(Action item) In the entries below, find the line with "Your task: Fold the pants" and the line with "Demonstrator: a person". Return those two lines and all lines between them, exactly.

(Data records)

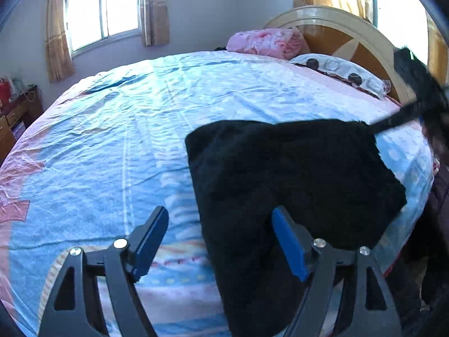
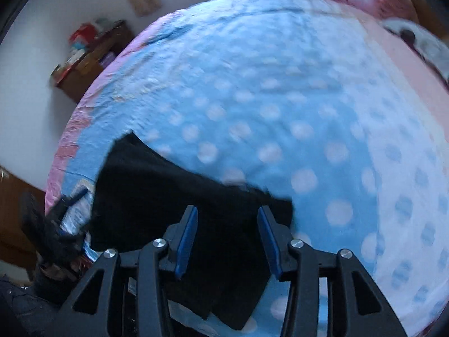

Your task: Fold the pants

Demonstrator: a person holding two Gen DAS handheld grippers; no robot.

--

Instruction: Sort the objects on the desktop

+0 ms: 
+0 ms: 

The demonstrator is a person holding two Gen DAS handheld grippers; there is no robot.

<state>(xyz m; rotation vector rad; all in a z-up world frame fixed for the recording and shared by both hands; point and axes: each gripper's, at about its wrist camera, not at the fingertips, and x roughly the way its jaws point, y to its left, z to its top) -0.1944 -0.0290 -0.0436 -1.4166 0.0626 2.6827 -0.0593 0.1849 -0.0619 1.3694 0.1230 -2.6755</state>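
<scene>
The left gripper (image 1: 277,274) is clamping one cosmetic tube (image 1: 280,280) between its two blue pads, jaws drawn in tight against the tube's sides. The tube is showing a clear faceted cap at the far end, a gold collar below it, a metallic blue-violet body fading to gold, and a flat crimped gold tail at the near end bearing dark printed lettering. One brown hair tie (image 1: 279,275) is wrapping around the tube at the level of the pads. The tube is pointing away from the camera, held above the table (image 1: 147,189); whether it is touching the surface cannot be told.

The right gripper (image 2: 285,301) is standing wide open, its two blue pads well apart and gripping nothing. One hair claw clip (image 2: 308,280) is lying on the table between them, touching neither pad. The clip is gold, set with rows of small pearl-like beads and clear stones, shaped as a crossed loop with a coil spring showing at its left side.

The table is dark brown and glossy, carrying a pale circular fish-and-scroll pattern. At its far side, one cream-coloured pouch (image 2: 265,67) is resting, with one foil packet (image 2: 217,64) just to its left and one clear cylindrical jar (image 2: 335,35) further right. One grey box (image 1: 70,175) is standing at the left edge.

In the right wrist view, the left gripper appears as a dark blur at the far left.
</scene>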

(Problem solution)
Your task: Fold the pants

Demonstrator: a person holding two Gen DAS handheld grippers; no robot.

The output requires no additions.